We need to select a heat sink which will keep the tab and junction well below 150dC. For this we will need to establish an ambient environment and for this exercise we will use 25dC, normal room temperature. We will also need the device junction-to-tab thermal resistance which is specified as 2.0dC/Watt. We also will need to specify a tab-to-sink thermal resistance which could be as low as 0.09dC/Watt but installation methods may set a practical limit of 0.50dC/Watt. Finally, we will need to set a desired maximum junction temperature and for this exercise we will use 100dC, 2/3 of maximum (a reasonably conservative constraint).
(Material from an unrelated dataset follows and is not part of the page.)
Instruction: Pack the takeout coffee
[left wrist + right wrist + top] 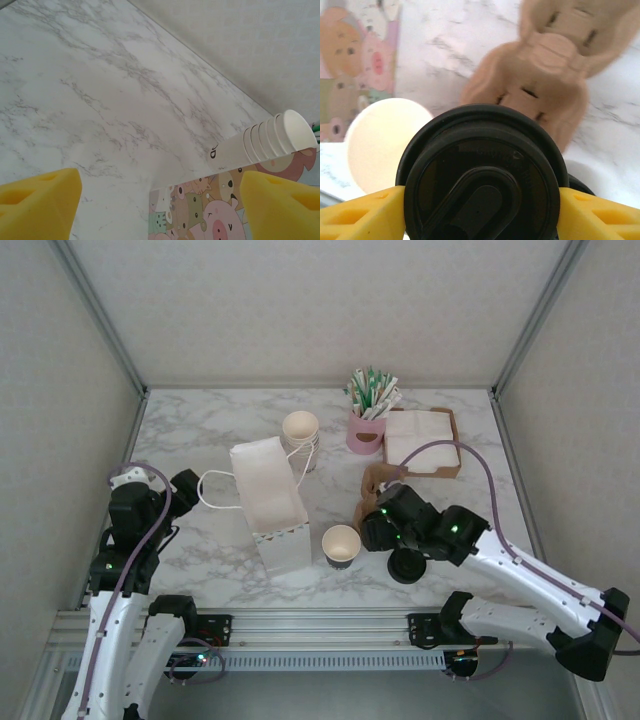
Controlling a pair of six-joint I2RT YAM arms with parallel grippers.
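The right hand [480,206] grips a black lid [482,150] near 1 lidless cup [341,543] on the table [200,430], while the left hand [160,197] hangs wide and empty.

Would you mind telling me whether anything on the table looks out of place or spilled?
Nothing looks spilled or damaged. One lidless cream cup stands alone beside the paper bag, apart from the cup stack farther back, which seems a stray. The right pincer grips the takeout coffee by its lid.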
Thermal Resistance from junction to heat sink equals the sum of Thermal Resistances from junction to tab and from tab to heat sink,

TRjs = TRjt + TRts = 2.0dC/Watt + 0.50dC/Watt = 2.5dC/Watt

Therefore change in junction Temperature (with a reasonable heat sink) is the product of power dissipation and Thermal Resistance,

Delta Tj = 6.75W x 2.5dC/Watt = 16.9dC

Maximum heat sink temperature is calculated by subtracting junction temperature change from desired maximum junction temperature,

MAX Ts = MAX Tt - DELTA Tj = 100dC - 16.9dC = 83.1dC

Finally, we calculate the allowable heat sink temperature rise when it is loaded with 6.75W of power dissipation,

Delta Ts @ 6.75W = MAX Ts - Ta = 83.1dC - 25dC = 58.1dC

Consulting the WAKEFIELD catalog, we select the smallest, lightest, least expensive product that will meet calculated requirements. WAKEFIELD makes numerous cast, stamped and extruded heat sink designs. They provide thermal performance specifications for both natural convection and forced convection using blowers. Consulting the natural convection specifications, a product is found that will dissipate 7.5W with a temperature rise of 58dC, our design requirement. A 680-75A maximum efficiency omnidirectional heat sink is often used with TO-3 (now known as type TO-204AA) and TO-220 devices but can be ordered blank, with no holes. As it happens, heat sinks from this product line are already available from lab stock and will be used for this project.